Signs are important for sharing information and promoting business, events, community groups and the district. However, if not managed effectively, signs can have negative impacts on public safety, amenity and the character of an area.
The Council has a number of different tools available for managing signs. These include its regulatory powers under the Whanganui District Plan and bylaws as well as its landowner powers.
The Council's Signage Policy 2018(PDF, 2MB) reflects a shift in the way that Council manages signs within public places towards greater use of its landowner powers. In addition, this policy seeks to provide greater public certainty about how the Council will exercise its landowner powers and the expectations of the Council on those erecting signs.
The objectives of the policy are:
- To ensure that advertising signs within any public place are displayed, erected, fixed, placed, located and maintained in a way that does not present a hazard or danger to public safety
- To maintain aesthetic standards and preserve visual amenity values in the district.
- To recognise the need for information signage and the need to advertise businesses, promote commerce, activities and events in the district.
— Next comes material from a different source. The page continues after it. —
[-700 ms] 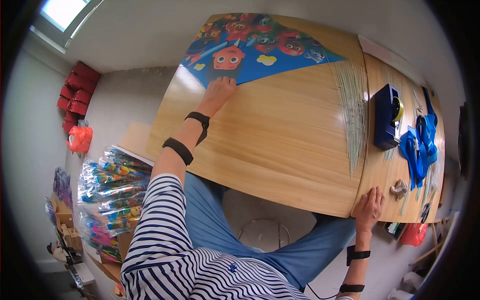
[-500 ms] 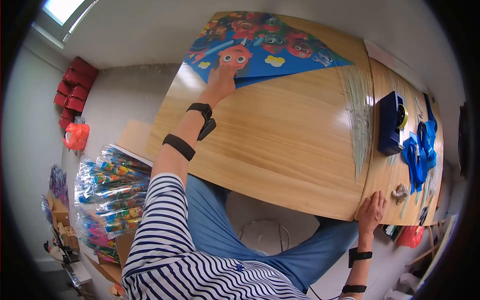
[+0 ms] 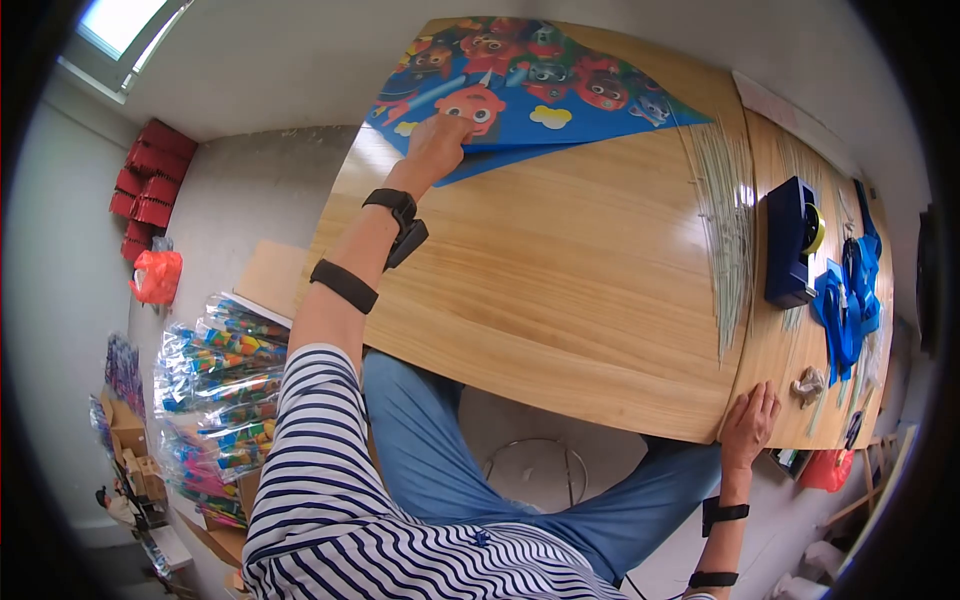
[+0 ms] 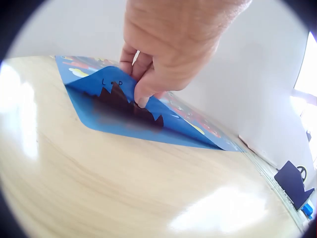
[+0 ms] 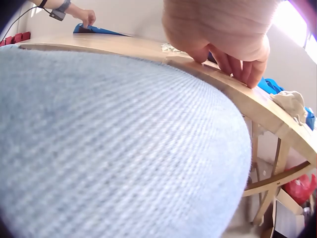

- To provide greater certainty to businesses, organisations, members of the public and for the consistent administration of the standards for signs within public places.
More information is available in the Signage Policy 2018.
Here is a summary of the rules for Election Signage.
What counts as an election sign?
Any sign that encourages people to vote for a candidate in an election.
Election signs must:
- clearly display the name and contact details of the person responsible for displaying the sign;
- not exceed 2.4 metres in height;
- not exceed a display area of 3 metres squared
Election signs can only be put up during the election period, and you'll need to take it down the night before Election Day.
There are also rules for the writing on your sign:
- the letter must be more than 120 mm in height if the sign is on any road, or in a place visible from a road, that has a speed limit of less than 70 km per hour
- if the sign is on a road, or in a place visible from a road, that has a speed limit of 70 km per hour or more, the letters must be 160 mm in height
Be safe. Your sign can't be a distraction to drivers – if it is on a road or in a place visible from a road it cannot have any reflective material, lighting, or moving parts. It also cannot look like a traffic sign.
If your sign is on a trailer, there are some slightly different rules. It can't overhang the base of your trailer. Your trailer needs to be legally parked, and at least 40 metres away from any intersection.
If you want to put your sign on private land, make sure you have the permission of the landowner. Refer to the Signage Policy 2018(PDF, 2MB) to learn where you can place your signs on the Council's community signage areas.
You need a permit if it's on Council land. Download an application form(PDF, 2MB).
Signs located on the State Highway need to comply with New Zealand Transport Agency (Signs on State Highways) Bylaw.